- Opening Delimiter -
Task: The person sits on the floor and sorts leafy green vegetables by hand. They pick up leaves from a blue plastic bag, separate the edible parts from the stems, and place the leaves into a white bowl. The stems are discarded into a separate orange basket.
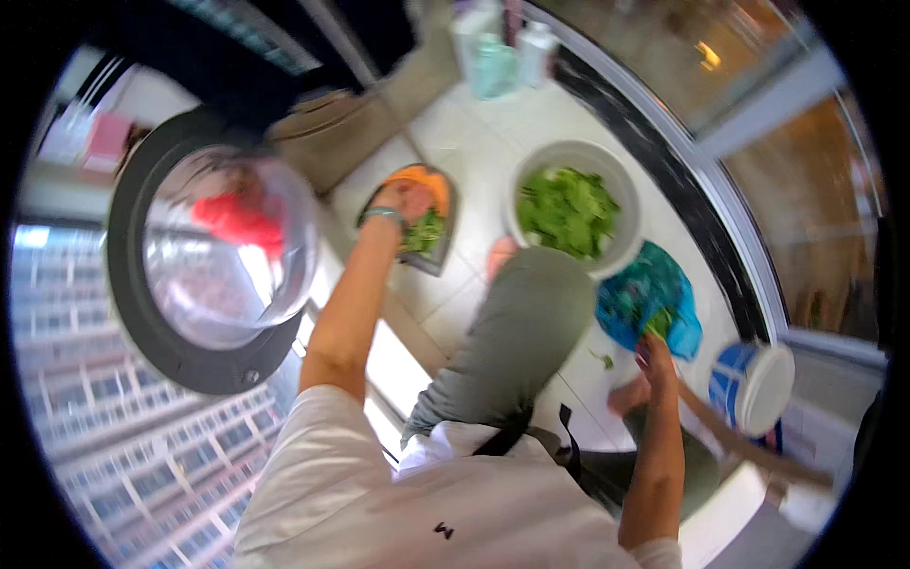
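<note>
My left hand (406, 201), with a band on its wrist, reaches down over an orange and grey dustpan (438, 254). Loose greens (427, 232) lie in the pan beside the hand; its fingers are blurred. On the other side, my right hand (650, 358) is closed on a leafy green (659, 323) at the mouth of a blue plastic bag (684, 334). Between the two, a pale round basin (630, 185) holds a heap of green leaves (567, 211). One stray leaf (602, 359) lies on the tiles near the bag.
A front-loading washer door (128, 275) hangs open at the left, red cloth showing behind it. Bottles (537, 52) stand at the back. A blue and white bucket (758, 387) sits at the right, near a sliding glass door (697, 156). My bent knee (531, 303) fills the middle.
</note>
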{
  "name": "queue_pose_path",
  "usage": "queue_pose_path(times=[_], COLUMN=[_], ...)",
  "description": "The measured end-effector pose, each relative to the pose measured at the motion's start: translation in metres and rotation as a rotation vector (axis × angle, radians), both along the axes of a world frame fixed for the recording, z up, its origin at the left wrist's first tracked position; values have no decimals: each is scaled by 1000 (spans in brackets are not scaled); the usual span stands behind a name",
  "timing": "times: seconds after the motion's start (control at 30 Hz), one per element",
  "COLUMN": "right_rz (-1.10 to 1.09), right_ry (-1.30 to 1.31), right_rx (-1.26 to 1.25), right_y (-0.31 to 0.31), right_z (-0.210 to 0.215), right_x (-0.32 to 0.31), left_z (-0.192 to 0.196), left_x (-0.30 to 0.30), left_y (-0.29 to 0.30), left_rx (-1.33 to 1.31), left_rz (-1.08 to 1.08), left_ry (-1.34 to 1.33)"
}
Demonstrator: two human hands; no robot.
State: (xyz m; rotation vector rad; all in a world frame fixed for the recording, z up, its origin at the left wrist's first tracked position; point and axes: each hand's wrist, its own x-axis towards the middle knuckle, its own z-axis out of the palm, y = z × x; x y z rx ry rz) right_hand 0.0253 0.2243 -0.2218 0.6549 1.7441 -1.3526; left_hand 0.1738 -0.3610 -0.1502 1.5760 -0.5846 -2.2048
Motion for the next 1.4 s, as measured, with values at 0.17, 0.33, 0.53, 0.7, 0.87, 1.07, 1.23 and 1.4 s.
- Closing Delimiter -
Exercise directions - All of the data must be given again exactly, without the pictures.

Answer below -
Task: The person sits on the floor and sorts leafy green vegetables by hand. They pick up leaves from a blue plastic bag, separate the edible parts from the stems, and place the leaves into a white bowl. The stems are discarded into a separate orange basket.
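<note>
My left hand (406, 201), with a band on its wrist, reaches down over an orange and grey dustpan (438, 254). Loose greens (427, 232) lie in the pan beside the hand; its fingers are blurred. On the other side, my right hand (650, 358) is closed on a leafy green (659, 323) at the mouth of a blue plastic bag (684, 334). Between the two, a pale round basin (630, 185) holds a heap of green leaves (567, 211). One stray leaf (602, 359) lies on the tiles near the bag.
A front-loading washer door (128, 275) hangs open at the left, red cloth showing behind it. Bottles (537, 52) stand at the back. A blue and white bucket (758, 387) sits at the right, near a sliding glass door (697, 156). My bent knee (531, 303) fills the middle.
</note>
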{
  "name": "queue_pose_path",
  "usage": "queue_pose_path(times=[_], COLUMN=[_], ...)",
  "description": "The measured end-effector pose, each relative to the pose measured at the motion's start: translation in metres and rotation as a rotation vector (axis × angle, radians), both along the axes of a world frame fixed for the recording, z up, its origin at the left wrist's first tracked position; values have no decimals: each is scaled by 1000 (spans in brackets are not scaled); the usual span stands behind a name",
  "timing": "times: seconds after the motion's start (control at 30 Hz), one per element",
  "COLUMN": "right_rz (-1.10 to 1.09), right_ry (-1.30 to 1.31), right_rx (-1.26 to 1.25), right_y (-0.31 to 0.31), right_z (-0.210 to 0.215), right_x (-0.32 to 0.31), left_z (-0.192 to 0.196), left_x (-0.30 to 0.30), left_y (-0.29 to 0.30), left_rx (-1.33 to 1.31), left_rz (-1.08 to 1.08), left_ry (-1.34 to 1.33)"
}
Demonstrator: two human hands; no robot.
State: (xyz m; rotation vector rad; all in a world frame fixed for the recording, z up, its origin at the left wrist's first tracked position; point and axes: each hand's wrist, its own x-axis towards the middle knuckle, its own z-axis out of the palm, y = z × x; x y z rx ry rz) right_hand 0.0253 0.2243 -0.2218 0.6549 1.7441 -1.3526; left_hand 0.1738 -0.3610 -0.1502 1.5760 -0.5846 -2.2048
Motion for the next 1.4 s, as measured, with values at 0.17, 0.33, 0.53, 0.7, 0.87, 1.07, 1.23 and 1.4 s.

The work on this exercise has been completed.